- _Task directions_:
From the data underneath, reproduce exactly the stretch that begins at the line with "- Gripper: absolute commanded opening" and ends after the line with "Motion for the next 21".

Given records below:

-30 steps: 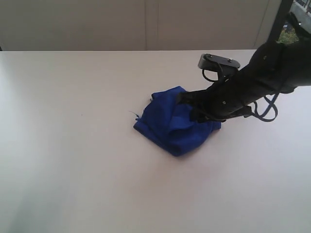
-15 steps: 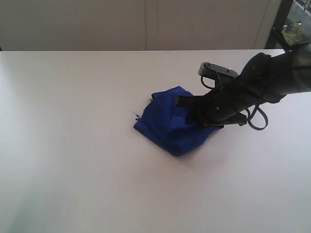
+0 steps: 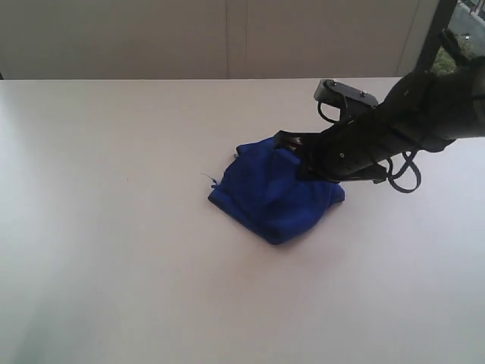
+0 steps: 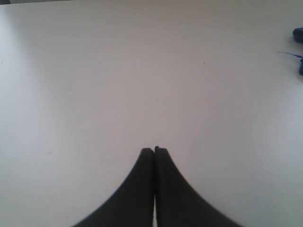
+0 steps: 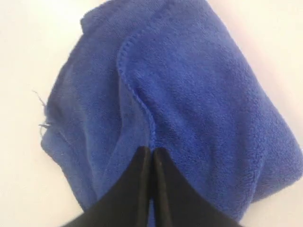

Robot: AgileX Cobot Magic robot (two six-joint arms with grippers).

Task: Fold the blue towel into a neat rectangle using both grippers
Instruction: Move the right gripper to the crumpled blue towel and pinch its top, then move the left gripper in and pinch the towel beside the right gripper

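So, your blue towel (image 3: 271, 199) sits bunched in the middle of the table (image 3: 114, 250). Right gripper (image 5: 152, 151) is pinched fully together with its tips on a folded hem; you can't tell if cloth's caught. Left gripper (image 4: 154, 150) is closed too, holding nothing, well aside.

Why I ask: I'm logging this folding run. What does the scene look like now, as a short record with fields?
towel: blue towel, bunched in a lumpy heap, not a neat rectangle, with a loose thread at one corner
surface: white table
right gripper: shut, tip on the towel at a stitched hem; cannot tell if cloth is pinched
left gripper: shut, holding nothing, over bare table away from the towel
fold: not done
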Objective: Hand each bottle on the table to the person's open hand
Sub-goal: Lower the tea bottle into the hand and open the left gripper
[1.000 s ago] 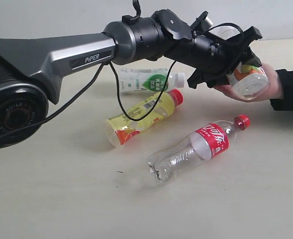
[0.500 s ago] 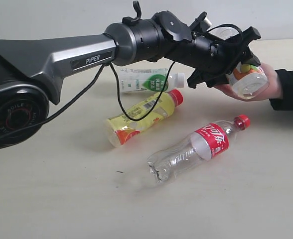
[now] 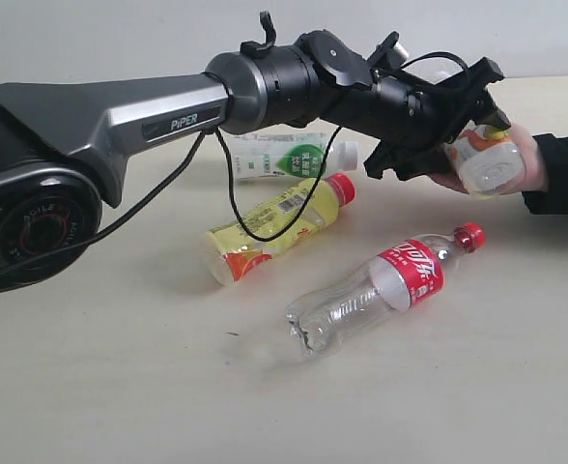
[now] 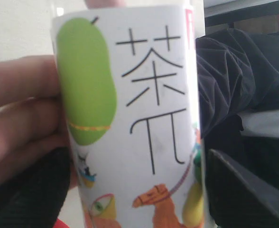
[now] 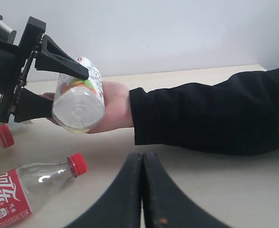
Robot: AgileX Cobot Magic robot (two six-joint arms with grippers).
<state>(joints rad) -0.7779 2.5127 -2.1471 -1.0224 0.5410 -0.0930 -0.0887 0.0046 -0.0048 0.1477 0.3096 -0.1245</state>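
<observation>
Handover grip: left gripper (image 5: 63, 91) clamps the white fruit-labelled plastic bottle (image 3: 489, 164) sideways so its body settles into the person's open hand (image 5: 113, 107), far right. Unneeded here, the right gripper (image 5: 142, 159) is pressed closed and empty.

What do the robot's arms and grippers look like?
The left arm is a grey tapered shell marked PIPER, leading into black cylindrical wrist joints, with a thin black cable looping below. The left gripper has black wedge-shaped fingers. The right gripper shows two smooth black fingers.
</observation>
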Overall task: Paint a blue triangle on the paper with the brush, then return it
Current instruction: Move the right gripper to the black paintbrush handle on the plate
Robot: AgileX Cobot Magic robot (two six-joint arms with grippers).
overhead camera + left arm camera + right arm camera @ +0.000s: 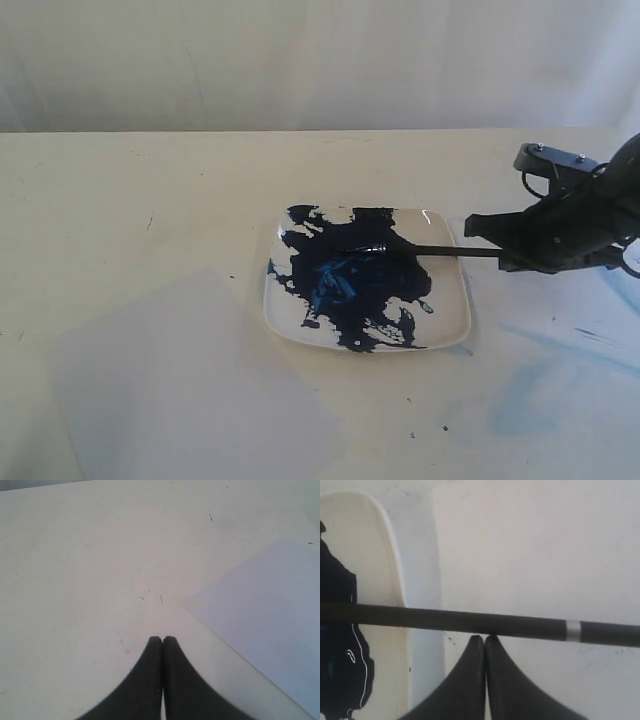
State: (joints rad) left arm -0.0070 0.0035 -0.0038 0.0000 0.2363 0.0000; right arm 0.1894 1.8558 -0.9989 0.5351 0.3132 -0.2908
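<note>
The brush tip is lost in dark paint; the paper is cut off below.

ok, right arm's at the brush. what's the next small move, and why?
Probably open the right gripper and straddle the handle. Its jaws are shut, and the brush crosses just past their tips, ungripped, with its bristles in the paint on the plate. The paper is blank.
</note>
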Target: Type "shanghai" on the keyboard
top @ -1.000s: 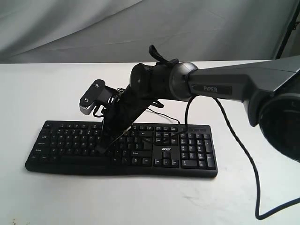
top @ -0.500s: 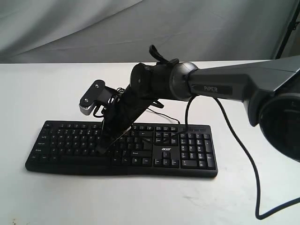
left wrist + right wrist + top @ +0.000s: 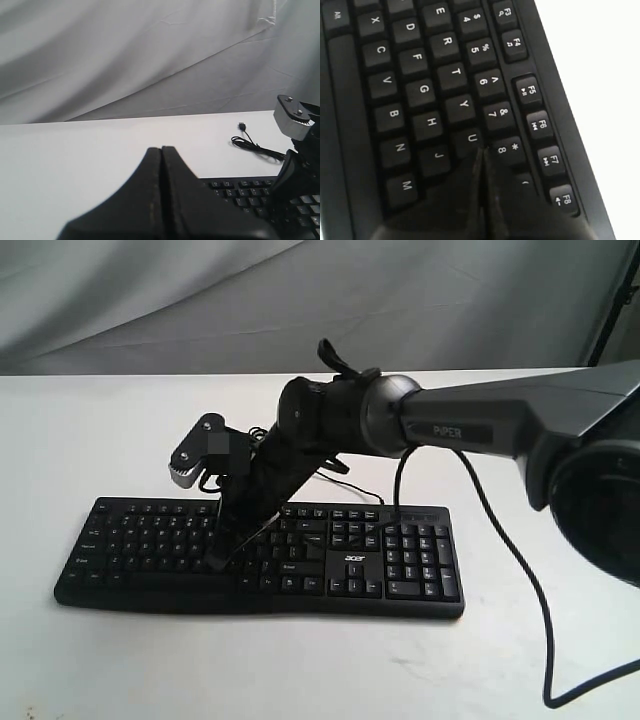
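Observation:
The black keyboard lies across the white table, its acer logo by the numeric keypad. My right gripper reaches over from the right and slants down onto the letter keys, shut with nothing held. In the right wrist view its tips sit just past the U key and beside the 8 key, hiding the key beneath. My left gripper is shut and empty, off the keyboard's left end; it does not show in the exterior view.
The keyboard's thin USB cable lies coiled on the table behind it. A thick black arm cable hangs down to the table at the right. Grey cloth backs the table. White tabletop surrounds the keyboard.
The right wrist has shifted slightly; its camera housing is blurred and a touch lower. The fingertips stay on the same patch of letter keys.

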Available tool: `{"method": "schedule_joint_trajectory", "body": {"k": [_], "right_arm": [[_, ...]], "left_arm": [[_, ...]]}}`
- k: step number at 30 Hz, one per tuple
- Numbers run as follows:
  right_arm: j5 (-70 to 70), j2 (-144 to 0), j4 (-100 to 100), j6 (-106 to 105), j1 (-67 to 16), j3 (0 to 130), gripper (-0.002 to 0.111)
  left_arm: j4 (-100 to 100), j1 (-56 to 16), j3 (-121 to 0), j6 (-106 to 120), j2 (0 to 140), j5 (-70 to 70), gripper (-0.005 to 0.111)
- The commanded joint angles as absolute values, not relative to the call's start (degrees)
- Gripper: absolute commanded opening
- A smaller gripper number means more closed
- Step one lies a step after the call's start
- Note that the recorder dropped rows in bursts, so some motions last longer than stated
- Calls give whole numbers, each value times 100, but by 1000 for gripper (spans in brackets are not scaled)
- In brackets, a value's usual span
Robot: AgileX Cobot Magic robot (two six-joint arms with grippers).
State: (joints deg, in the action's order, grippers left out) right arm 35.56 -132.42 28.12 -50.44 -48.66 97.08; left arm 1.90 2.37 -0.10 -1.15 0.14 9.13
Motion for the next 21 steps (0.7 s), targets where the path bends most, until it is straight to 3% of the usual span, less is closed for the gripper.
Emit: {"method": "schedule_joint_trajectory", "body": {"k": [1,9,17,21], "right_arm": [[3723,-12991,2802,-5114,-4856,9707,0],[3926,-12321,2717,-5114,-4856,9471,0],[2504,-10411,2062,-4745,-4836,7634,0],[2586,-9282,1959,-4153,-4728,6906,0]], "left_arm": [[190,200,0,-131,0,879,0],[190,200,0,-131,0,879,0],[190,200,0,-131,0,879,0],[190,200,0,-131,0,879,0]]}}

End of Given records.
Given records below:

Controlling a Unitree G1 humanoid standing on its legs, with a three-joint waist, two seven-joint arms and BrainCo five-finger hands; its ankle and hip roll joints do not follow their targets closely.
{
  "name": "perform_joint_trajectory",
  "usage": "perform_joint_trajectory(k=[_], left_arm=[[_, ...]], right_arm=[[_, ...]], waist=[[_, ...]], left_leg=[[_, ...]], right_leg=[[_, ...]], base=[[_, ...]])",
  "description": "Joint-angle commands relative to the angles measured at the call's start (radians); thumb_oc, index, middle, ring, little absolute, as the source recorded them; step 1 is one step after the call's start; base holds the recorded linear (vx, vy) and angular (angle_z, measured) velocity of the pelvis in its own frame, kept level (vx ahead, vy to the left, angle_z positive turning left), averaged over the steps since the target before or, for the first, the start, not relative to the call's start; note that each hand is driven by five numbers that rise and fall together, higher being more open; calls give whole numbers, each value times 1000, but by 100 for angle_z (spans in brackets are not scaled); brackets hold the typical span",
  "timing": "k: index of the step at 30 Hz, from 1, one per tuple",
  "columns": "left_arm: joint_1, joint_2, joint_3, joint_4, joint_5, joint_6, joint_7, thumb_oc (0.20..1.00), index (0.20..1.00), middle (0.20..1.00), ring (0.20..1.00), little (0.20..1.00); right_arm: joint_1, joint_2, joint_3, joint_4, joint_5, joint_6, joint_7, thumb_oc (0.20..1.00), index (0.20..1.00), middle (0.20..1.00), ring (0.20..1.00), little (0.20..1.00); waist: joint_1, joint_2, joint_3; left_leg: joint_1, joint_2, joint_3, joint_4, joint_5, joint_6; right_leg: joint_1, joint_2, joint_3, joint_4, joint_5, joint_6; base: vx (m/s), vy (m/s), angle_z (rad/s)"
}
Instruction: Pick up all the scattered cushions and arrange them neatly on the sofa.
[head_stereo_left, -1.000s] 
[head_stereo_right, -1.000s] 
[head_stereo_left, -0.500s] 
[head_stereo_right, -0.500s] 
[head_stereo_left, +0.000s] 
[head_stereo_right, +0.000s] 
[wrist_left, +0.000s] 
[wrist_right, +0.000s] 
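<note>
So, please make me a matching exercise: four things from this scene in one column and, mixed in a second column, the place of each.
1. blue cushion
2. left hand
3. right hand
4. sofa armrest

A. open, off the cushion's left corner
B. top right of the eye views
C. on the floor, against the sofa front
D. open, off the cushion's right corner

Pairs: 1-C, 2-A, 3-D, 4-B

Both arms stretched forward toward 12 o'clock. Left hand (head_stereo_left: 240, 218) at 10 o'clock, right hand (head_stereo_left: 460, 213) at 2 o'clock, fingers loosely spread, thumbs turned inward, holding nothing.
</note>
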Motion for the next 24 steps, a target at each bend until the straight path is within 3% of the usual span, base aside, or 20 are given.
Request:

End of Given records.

- _Answer box_:
- Gripper: absolute commanded opening
- A smaller gripper number means more closed
- Step one lies a step after the call's start
- Note that the recorder dropped rows in bursts, so some motions last longer than stated
- Calls give whole numbers, each value times 100, but by 1000 for gripper (spans in brackets are not scaled)
- In brackets, a value's usual span
Robot: AgileX Cobot Magic robot (two six-joint arms with grippers).
State: (joints deg, in the action's order, grippers left out) right arm 35.56 -132.42 28.12 -50.44 -48.66 97.08; left arm 1.90 2.37 -0.10 -1.15 0.14 9.13
Motion for the next 21 steps (0.7 s), targets where the path bends most, until it is straight to 3% of the usual span, less is closed for the gripper.

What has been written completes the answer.